Exercise directions
Take the material below and reproduce, word for word, only the lines from the line with "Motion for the" through the line with "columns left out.".

Input data
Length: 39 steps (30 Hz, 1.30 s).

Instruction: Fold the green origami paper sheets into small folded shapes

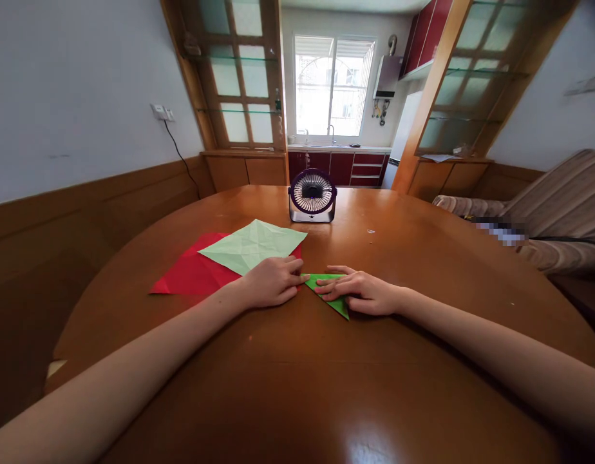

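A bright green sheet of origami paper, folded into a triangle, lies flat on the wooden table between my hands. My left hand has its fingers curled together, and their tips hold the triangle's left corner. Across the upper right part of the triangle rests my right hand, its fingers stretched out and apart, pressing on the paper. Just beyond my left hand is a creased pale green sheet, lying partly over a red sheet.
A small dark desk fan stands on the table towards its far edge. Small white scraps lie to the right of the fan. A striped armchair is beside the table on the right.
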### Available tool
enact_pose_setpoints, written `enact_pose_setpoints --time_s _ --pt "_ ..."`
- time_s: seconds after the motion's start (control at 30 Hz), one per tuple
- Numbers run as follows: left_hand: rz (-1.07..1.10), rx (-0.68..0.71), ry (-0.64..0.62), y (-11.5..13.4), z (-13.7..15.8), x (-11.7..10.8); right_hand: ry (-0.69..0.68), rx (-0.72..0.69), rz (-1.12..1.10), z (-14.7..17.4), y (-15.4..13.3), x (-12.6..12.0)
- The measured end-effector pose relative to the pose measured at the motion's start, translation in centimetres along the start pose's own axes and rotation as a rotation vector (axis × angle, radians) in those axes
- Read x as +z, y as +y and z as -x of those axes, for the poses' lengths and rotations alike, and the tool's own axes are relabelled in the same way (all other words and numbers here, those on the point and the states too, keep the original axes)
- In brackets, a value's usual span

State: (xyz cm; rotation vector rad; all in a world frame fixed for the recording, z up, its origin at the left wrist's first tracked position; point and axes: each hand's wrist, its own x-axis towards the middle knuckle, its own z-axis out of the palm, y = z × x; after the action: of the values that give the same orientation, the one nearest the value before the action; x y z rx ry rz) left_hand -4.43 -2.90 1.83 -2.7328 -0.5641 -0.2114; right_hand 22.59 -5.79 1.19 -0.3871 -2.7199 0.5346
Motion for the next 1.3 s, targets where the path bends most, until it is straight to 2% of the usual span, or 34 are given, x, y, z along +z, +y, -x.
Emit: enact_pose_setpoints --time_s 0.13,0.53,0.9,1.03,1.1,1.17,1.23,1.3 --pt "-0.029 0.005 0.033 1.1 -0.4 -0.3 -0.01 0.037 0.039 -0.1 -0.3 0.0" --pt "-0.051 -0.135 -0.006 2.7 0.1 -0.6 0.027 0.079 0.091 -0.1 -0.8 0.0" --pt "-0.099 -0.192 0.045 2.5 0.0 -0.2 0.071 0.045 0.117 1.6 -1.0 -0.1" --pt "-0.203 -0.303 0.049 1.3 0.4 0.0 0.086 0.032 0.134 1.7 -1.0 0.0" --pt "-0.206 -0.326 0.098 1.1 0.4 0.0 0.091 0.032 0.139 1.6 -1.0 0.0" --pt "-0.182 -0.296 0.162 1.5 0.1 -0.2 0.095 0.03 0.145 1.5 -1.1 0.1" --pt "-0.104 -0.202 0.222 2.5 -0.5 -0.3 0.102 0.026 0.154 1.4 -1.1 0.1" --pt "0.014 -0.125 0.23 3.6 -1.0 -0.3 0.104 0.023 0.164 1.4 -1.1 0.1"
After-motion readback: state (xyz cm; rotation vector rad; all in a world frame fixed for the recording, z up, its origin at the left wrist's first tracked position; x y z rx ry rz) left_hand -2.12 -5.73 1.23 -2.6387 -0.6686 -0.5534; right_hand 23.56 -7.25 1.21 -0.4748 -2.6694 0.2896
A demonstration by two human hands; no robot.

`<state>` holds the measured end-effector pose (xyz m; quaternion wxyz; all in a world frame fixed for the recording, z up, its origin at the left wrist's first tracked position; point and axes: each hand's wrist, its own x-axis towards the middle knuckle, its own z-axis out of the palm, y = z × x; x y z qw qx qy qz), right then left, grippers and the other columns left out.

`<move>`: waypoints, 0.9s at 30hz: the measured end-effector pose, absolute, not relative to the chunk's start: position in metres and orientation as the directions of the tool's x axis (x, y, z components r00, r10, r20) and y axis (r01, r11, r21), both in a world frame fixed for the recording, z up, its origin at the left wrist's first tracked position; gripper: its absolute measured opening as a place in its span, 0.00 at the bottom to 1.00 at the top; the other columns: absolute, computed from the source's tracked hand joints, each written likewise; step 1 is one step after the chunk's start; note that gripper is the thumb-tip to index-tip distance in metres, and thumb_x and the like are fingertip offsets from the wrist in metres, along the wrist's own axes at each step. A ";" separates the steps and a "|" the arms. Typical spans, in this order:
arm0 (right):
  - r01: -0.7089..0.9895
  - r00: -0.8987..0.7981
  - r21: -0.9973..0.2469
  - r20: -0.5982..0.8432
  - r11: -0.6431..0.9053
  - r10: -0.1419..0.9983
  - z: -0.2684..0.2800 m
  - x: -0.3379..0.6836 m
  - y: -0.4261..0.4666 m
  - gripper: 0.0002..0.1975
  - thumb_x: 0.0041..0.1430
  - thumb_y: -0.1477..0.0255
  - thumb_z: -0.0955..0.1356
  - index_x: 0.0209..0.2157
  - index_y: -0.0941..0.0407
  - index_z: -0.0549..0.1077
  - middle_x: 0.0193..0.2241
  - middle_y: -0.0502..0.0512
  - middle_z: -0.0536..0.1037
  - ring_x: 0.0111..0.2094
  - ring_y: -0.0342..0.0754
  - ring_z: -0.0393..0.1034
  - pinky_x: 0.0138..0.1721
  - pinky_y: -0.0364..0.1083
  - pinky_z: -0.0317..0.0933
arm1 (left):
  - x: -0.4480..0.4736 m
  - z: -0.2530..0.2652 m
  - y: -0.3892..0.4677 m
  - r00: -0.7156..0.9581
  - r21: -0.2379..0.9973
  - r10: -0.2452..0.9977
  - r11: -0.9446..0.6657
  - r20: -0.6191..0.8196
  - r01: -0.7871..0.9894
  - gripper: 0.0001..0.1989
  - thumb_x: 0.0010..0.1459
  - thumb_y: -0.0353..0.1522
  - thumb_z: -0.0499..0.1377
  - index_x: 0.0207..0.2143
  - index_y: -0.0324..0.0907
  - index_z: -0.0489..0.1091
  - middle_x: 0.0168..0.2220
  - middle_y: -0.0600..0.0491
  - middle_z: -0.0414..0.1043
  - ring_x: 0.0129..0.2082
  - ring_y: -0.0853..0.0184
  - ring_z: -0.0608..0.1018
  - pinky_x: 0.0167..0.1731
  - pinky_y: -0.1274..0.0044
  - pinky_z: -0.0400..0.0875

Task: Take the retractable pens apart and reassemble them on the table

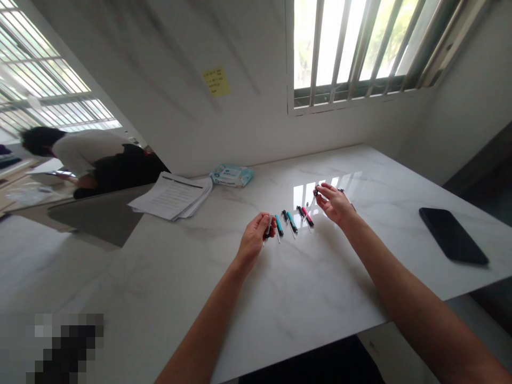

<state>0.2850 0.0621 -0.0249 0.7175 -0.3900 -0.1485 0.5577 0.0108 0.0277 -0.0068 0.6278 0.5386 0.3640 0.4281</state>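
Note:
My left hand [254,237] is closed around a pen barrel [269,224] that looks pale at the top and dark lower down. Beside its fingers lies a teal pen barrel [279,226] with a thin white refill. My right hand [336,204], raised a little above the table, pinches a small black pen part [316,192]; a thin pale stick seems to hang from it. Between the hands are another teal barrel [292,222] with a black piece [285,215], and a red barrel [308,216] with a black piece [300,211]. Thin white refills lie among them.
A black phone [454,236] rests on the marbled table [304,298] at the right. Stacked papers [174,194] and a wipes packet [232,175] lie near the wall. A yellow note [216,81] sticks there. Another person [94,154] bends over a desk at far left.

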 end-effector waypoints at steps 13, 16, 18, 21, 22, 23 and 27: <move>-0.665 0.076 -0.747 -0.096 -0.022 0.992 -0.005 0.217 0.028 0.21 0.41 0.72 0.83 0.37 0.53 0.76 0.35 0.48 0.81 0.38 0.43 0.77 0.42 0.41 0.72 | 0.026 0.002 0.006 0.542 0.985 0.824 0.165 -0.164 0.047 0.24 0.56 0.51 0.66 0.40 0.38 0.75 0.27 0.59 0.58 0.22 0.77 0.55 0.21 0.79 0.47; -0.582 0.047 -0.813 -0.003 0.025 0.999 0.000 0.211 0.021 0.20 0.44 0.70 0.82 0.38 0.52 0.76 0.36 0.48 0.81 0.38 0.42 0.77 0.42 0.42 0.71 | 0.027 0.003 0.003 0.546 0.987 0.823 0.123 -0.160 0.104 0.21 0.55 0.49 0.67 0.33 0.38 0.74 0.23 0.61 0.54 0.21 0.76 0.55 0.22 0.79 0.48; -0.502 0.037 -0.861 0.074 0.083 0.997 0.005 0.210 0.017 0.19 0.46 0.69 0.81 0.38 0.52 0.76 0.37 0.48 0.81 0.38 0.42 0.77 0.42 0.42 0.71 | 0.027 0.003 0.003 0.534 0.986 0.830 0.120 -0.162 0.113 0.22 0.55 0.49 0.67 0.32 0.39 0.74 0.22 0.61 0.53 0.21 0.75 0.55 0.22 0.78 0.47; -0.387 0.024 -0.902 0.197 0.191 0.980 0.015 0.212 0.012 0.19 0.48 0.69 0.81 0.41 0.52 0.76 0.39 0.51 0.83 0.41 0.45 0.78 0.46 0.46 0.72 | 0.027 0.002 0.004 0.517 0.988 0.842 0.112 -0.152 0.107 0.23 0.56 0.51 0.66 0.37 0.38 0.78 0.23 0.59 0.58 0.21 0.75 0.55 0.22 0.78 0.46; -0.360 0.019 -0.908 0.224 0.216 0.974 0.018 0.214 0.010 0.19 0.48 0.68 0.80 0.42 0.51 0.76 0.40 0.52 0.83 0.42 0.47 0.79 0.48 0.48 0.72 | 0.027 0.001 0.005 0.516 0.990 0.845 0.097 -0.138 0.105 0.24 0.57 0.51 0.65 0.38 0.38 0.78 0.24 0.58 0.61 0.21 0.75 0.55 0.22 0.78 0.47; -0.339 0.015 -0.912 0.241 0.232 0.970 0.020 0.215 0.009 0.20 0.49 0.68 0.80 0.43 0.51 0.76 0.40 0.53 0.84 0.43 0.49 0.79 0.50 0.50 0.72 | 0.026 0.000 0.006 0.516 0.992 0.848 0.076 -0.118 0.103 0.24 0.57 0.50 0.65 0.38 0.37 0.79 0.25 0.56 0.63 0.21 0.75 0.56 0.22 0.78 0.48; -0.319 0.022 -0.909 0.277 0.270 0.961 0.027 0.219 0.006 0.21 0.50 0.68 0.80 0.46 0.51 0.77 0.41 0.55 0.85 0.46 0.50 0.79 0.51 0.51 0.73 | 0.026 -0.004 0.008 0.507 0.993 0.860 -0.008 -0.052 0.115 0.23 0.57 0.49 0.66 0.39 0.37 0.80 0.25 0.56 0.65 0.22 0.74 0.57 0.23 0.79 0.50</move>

Reply
Motion for the next 1.3 s, targets where the path bends most, until it is straight to 2% of the usual span, or 34 are given, x, y, z along +z, +y, -x.
Emit: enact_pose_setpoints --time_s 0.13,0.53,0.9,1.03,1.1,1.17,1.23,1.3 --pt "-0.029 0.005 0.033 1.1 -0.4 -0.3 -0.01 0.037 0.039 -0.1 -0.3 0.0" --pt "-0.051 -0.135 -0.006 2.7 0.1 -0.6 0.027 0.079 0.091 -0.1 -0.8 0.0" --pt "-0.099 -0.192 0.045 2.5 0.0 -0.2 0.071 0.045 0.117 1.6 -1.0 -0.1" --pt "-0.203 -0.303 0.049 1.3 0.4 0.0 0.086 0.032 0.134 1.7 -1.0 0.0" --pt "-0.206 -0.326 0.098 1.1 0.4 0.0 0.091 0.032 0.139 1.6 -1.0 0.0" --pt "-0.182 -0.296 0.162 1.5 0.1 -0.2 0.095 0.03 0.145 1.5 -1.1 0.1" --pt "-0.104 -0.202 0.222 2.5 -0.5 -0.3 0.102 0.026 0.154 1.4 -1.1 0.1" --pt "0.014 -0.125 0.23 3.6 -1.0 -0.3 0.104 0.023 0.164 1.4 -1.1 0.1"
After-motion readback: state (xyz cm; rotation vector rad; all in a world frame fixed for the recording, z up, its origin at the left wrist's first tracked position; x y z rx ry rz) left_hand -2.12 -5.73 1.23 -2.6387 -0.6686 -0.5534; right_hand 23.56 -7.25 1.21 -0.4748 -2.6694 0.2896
A demonstration by two human hands; no robot.

`<state>` holds the measured end-effector pose (xyz m; quaternion wxyz; all in a world frame fixed for the recording, z up, its origin at the left wrist's first tracked position; point and axes: each hand's wrist, its own x-axis towards the middle knuckle, its own z-axis out of the palm, y = z × x; x y z qw qx qy qz), right then left, grippers and the other columns left out.

This response is done.